The efforts worked almost too well. In response to the outrage on campus, a crop of students at UC Berkeley decided to hack the system, forcing their way to higher rankings.

Pranshu Rao, a UC Berkeley freshman studying computer science and electrical engineering, said he cracked the site’s code within a few days of launch. In 15 minutes, Rao and his roommate, Aayan Rizvi, boosted themselves to the top of the leaderboard by “botting” the site — using automated scripts to simulate repetitive actions, like voting for their own profiles.

At first, the roommates did it because they thought a Stanford student had created the platform. But even after they realized there was no connection to Cal’s rival, Rizvi and other competitive coders found joy in playing “a little game” to see who could stay at the top, he said. 

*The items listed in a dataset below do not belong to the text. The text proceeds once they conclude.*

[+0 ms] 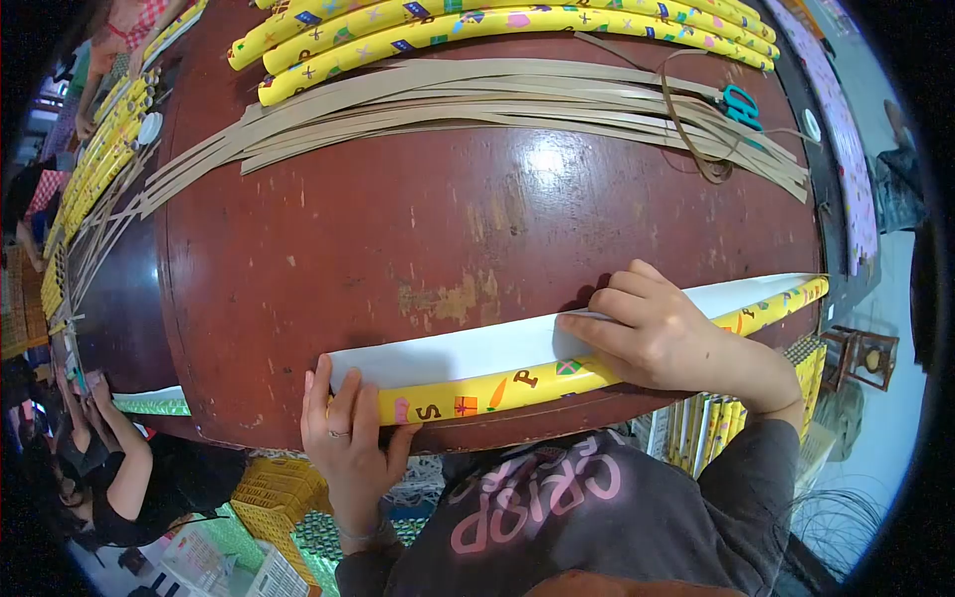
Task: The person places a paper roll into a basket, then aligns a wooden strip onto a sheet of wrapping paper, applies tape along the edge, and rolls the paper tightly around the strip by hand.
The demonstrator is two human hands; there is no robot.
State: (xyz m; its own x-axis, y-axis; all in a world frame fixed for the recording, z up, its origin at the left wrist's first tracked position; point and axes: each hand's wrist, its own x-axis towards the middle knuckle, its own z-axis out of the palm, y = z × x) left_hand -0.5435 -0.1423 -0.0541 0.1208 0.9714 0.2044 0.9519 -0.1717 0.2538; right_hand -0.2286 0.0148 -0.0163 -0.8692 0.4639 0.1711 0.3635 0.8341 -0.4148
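Paper (468,400), part-rolled, left hand (355,435) at end; right hand (652,333) midway

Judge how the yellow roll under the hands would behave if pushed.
The yellow roll would probably turn easily, given its rounded shape. Its unwrapped white flap suggests it may unwind if released. That flap's thin edge hints at light, flexible paper.

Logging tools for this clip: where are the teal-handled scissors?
In the head view, the teal-handled scissors lie at upper right on the table, among the tan strips.
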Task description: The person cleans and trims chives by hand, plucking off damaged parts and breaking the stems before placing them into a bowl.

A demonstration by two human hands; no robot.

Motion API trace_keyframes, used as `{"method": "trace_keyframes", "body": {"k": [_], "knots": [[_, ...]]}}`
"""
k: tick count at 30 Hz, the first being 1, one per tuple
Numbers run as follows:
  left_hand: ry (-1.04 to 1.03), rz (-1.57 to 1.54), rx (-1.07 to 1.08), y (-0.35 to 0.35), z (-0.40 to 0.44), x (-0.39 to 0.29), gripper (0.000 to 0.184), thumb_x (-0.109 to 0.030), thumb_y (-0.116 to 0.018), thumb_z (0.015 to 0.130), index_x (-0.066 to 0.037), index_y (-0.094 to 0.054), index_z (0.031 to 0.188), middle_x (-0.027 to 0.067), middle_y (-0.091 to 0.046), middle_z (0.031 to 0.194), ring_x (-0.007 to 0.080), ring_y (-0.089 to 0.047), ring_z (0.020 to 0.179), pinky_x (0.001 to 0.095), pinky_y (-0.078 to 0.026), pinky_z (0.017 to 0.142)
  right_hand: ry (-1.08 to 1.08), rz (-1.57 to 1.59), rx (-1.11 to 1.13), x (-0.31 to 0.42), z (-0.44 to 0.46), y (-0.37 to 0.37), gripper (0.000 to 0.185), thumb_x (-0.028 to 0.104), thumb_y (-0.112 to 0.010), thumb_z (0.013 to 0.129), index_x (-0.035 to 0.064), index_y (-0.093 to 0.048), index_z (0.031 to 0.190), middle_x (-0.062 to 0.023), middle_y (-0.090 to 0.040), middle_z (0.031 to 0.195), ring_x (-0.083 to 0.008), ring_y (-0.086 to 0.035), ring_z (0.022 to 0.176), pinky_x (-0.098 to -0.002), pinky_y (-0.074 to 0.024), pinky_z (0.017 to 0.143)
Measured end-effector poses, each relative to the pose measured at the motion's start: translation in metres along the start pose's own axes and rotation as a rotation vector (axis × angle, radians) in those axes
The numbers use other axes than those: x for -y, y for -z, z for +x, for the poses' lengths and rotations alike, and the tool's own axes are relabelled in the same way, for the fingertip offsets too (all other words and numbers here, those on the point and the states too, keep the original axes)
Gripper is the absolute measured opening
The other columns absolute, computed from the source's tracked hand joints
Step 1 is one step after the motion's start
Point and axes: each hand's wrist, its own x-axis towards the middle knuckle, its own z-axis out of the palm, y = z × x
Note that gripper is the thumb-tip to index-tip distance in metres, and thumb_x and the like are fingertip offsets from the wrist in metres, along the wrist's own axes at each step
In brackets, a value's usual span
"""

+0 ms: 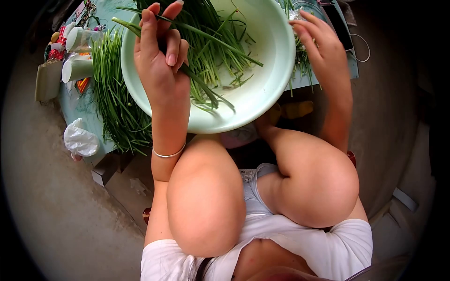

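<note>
Left of basin: two cups, one white bag, one big green pile sat on tabletop. Over basin's left side: one left hand, fingers curled around few green stalks. Stalks seemed light, bendy, easy to squash; best pinched softly near pale ends. Inside basin: one loose heap, too many stalks to count. Right of basin: one right hand, fingers partly open; couldn't tell if holding anything.
</note>
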Motion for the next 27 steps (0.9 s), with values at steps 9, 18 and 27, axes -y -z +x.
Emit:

Some of the leaderboard hackers say they were doing it for a good cause: They wanted to protect the psyches of fellow students by exposing the inexactitude of the leaderboard. To mess with the system even more, they changed their display names to Michael Jordan and LeBron James. 

“It’s not actually a very reliable leaderboard,” Rao said.

Eventually, the coders were hacking the leaderboard with such frequency, the founders sent them a message, pleading, “Can you give us a break?”

Far from being discouraged by the algorithm hacking, the Linkd founders were impressed. “It’s a pretty good gauge of, like, technical ability across different schools,” Mao said. The founders have since been in talks with Rao and Rizvi to help strengthen their code.

Ironically, those competitive hackers ended up forming their own community of sorts.

Shamith Pasula, a senior at UC Berkeley who also cracked the Linkd code, said he eventually reached out to other coders at the top of the leaderboard to call for a truce. 

“The whole point of ‘botting’ the website was to try and undermine the system so that you could never tell whether somebody was ‘botted’ or not,” said Pasula. “And I think that worked, because now, like, I have no idea, looking at the leaderboard, whether it’s serious or not.” 

After The Standard spoke with Pasula, he said he was able to hack his way back to the top of the leaderboard, where he ranked first as of publication time.

The image shows a leaderboard featuring three individuals ranked by ELO scores. It includes names, roles, and ELO points next to each person.
Pasula changed his display name to the acronym for “I can’t lie, this shit pissed me off.” | Source: Screengrab from Linkd

Pasula pieced together that the website had been created through “vibe coding,” using large language models to write the bulk of the codebase. The technique can be useful for non-programmers but is prone to errors. Mao admitted that the voting feature was built over a weekend, with the help of AI. 

A quarter-century since Zuckerberg’s anonymous voting gambit, there are endless metrics to fuel humanity’s obsession with ranking. However, like his undergrad geek predecessor, Linkd’s creator may be ready to pivot away from pitting people against one another on a ranking site. The startup’s next launch, at Canada’s University of Waterloo, is likely to be leaderboard-less, Mao said. 

He confessed that the provocative element of Linkd had done its job. “It did drive us quite a bit of traffic,” he said, “but at the end of the day, our goal was to, you know, make a really great search.”